Forward lunge: Start standing upright with your feet together. Take a fairly long stride forward with one foot, bracing your core and allowing the motion to come from the hips, rather than by arching the lower back. Powerfully push from the lead leg to return to the standing position. Repeat on the other side.

Forward lunge with twist: Do a forward lunge, twisting your upper body toward your lead leg as you lunge, keeping everything below your pelvis stable. Return your upper body to the center, and push from your lead leg to return to a standing position.

Side lunge: Standing upright with your feet together, take a wide step with one foot to the side, pointing your toes away from your body. Sit back into your hips, keeping your trail leg straight and the foot of your trail leg flat.

Back-and-to-the-side lunge: Standing upright with your feet together, imagine you’re at the center of a clock. Now, step backward with one foot toward four or eight o’clock (four if you’re stepping with your right, eight if you’re stepping with your left). Sit back into your hips, keeping your back leg straight and relatively passive. Push from your lead leg to return to the middle of the clock. Repeat on the other side.
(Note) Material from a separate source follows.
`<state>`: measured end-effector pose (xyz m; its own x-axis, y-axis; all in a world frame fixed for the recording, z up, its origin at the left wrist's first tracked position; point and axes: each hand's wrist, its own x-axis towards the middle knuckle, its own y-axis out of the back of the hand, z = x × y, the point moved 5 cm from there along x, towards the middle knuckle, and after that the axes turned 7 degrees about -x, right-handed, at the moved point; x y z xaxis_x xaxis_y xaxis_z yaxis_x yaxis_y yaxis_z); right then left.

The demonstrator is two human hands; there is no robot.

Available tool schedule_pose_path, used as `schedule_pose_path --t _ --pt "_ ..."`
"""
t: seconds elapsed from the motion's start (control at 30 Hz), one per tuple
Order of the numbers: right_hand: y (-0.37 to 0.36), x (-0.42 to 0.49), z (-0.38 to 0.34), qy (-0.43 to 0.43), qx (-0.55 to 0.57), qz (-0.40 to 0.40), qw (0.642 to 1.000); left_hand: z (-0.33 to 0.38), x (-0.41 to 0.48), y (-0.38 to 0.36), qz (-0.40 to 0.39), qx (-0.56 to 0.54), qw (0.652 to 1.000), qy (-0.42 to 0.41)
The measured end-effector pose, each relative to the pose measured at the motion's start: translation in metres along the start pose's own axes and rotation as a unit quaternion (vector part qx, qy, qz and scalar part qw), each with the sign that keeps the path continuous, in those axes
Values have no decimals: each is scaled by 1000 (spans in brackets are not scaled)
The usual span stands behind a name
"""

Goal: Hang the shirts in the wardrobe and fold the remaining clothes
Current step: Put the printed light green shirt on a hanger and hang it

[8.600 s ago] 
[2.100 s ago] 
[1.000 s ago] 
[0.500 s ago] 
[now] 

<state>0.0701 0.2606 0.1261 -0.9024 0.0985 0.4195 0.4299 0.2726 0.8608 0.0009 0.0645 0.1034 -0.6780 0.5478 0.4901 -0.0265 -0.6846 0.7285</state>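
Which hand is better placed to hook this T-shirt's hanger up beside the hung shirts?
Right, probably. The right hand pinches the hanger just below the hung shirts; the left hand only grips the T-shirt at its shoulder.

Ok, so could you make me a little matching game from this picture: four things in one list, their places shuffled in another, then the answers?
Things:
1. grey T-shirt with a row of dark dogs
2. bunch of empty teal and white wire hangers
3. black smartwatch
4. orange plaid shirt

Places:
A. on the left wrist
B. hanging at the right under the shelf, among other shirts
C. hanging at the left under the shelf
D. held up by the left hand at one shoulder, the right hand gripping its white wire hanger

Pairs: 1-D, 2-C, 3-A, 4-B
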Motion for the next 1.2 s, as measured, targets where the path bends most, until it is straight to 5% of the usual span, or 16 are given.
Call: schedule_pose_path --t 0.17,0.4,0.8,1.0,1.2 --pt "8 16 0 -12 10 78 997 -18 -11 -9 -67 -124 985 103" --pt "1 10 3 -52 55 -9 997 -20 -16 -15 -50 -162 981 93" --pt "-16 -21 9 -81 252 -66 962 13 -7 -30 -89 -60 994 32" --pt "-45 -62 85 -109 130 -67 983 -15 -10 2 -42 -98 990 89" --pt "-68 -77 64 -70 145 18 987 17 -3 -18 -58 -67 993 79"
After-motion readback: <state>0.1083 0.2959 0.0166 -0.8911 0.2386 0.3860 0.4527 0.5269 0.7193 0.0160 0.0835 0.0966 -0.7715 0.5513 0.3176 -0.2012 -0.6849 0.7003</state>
Reverse lunge: Start standing upright with your feet together. Take a wide step backward with one foot, sitting down into your hips and bracing your core. Push with your lead leg to return to center. (Do these faster alternating your arms as you would when you run.)

Post-run stretches

After running, Goldthorp likes to alternate between downward dog and upward dog positions. He explains, “These address the front and the back of the body quite nicely, and when paired with breathing, pack an awesome elongating punch.” Exhale into downward dog and inhale into upward dog. Repeat five to eight times.

He also suggests trying the Brettzel, a pretzel-like stretch I will so butcher if I attempt to put into writing, so check out video here. Goldthorp says 10 breaths on each side per Brettzel, and you should be golden.

Now, who’s ready for a run?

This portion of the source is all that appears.